TASK REQUIREMENTS
Go through the material below and copy each line where the word "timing" appears.

DATASET EXCERPTS
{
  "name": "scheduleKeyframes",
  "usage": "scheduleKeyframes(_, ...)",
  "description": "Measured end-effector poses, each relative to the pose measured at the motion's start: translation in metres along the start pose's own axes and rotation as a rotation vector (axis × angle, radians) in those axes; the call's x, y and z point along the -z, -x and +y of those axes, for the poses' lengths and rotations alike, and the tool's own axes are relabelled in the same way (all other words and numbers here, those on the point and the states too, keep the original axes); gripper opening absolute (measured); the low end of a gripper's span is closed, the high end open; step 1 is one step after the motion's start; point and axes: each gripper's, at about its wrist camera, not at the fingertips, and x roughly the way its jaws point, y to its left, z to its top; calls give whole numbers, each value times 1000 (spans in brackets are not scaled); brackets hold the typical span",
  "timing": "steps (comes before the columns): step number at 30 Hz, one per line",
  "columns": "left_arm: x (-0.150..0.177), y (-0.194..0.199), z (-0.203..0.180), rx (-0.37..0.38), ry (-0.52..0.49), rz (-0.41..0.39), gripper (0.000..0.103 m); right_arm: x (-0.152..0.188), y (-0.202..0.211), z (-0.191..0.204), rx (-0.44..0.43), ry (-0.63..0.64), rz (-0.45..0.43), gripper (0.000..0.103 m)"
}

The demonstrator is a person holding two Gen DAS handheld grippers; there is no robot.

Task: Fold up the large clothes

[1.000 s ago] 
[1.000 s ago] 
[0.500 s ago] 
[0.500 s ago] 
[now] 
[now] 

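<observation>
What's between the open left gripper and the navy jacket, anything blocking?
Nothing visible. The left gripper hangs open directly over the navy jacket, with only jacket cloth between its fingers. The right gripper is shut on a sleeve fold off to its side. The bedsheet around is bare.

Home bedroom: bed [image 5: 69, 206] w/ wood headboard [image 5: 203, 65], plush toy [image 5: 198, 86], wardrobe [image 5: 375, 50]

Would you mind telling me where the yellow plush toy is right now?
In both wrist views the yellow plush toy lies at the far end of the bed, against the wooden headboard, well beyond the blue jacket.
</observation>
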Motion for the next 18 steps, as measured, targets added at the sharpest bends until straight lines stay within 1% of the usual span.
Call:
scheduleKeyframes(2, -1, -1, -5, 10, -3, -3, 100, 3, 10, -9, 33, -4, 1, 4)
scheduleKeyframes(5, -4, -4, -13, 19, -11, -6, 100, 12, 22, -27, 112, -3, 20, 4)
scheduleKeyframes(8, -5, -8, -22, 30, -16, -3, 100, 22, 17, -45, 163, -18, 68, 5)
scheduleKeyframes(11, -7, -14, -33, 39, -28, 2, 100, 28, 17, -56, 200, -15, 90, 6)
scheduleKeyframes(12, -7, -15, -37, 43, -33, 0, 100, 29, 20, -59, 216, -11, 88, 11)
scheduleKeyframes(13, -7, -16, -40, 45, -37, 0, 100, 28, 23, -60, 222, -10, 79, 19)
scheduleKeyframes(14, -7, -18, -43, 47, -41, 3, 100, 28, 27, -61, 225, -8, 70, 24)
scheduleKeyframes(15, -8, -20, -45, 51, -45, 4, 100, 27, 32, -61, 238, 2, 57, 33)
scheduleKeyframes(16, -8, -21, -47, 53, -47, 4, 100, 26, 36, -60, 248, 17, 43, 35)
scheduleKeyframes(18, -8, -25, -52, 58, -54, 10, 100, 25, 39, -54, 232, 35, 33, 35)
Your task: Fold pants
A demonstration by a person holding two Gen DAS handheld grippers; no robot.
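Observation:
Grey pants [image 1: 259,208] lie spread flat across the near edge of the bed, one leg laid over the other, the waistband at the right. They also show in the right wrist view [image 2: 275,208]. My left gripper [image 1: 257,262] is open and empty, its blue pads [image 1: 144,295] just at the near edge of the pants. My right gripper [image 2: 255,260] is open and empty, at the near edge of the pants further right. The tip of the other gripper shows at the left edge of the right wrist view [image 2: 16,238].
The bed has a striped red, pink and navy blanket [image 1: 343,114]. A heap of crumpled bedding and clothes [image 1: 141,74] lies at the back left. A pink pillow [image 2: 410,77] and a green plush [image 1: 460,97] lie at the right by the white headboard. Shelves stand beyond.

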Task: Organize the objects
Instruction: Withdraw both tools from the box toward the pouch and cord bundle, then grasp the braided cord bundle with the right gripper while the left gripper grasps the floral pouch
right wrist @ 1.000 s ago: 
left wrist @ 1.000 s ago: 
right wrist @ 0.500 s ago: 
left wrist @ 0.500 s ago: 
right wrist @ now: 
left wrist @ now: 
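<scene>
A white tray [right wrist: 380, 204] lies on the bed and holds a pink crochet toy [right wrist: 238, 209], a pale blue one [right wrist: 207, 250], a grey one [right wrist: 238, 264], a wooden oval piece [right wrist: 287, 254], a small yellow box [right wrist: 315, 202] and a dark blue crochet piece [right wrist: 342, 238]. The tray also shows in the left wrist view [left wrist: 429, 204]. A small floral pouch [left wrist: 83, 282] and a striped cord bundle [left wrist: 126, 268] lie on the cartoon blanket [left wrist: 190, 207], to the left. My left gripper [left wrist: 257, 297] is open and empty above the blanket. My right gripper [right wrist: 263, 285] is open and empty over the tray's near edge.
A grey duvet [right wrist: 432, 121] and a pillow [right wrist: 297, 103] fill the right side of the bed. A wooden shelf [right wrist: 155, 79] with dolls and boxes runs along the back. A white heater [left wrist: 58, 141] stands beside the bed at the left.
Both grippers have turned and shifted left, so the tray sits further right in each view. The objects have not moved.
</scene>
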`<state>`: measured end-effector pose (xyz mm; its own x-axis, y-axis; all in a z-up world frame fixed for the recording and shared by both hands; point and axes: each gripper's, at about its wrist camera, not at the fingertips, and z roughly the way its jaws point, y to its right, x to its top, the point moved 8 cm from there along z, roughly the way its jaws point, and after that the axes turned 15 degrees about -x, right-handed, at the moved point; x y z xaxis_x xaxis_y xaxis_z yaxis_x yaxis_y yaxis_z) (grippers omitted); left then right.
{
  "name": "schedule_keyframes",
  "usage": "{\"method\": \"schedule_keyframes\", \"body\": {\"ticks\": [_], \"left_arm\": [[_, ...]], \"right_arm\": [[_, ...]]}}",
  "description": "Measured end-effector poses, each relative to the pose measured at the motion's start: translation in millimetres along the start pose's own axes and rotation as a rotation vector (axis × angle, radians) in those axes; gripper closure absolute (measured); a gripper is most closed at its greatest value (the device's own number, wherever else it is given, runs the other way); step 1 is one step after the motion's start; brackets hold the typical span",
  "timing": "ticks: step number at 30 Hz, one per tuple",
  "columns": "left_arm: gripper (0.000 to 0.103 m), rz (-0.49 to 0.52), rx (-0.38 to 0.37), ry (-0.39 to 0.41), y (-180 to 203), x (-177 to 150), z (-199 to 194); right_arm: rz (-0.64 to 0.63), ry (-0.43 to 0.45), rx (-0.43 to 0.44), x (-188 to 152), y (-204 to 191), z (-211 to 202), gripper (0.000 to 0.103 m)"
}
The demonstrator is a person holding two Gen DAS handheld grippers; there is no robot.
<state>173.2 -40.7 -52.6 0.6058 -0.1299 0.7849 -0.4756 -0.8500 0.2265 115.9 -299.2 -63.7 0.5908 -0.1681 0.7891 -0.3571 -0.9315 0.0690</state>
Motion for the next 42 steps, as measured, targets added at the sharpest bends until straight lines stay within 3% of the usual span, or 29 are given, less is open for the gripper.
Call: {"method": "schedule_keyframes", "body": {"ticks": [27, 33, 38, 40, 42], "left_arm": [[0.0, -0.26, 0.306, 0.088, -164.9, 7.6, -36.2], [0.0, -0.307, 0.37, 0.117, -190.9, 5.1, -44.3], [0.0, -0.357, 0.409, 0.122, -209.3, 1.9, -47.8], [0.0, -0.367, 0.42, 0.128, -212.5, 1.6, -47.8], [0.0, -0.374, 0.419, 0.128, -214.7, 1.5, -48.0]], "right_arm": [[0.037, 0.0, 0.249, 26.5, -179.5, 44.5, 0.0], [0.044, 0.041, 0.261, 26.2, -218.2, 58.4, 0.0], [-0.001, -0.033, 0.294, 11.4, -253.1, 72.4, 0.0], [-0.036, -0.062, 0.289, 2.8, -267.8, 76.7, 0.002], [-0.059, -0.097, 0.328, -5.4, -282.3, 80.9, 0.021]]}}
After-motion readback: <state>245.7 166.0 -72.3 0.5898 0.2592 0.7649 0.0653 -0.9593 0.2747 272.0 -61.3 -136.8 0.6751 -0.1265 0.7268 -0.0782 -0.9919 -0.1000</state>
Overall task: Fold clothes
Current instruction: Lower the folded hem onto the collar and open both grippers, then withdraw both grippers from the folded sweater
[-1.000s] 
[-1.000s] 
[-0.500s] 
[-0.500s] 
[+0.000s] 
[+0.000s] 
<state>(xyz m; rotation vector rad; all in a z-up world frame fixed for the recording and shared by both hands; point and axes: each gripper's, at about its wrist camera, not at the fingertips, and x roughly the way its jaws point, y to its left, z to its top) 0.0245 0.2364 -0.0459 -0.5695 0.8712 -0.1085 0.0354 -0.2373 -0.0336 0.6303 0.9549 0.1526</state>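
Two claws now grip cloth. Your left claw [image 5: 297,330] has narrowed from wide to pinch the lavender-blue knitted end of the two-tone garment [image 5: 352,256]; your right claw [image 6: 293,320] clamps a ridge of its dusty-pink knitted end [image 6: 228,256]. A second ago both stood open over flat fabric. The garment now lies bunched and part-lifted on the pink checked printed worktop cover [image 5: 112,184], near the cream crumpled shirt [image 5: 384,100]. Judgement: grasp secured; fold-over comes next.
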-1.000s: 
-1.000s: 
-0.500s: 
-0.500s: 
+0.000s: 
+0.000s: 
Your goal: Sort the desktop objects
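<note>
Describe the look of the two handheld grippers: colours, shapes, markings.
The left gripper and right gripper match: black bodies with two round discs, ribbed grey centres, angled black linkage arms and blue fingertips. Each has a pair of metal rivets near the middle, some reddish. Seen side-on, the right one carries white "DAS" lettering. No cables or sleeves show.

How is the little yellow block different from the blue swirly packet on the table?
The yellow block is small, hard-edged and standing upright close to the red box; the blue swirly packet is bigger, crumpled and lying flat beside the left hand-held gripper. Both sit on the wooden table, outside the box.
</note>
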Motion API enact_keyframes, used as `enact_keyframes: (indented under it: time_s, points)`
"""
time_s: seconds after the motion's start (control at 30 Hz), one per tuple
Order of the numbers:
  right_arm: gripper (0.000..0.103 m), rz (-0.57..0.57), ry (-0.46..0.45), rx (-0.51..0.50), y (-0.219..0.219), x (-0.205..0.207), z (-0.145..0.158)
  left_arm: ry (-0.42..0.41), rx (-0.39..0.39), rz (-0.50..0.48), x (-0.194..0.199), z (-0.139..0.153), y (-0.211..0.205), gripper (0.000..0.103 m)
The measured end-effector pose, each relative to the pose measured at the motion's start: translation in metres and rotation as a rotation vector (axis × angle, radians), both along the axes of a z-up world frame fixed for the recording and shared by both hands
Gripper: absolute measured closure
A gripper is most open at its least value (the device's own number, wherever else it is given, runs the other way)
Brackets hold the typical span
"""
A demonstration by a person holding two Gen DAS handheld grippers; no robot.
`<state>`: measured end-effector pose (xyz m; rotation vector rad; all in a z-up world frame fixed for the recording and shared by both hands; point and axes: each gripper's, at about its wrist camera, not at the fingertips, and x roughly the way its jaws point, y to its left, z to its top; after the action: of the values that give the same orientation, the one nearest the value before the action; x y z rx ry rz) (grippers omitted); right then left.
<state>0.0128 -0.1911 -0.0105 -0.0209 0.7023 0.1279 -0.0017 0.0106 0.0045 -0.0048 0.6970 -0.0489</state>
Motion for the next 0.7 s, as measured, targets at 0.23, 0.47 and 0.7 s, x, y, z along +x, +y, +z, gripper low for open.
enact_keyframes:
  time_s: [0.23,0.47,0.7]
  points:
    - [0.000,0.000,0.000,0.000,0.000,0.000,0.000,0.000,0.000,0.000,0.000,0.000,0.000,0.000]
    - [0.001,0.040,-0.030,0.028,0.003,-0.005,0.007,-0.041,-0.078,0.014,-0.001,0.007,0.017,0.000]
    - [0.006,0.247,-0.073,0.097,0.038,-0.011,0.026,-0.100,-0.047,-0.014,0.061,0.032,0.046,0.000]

ANSWER SPACE
  "timing": "steps (comes before the columns): step number at 30 Hz, one per line",
  "timing": "ticks: step number at 30 Hz, one per tuple",

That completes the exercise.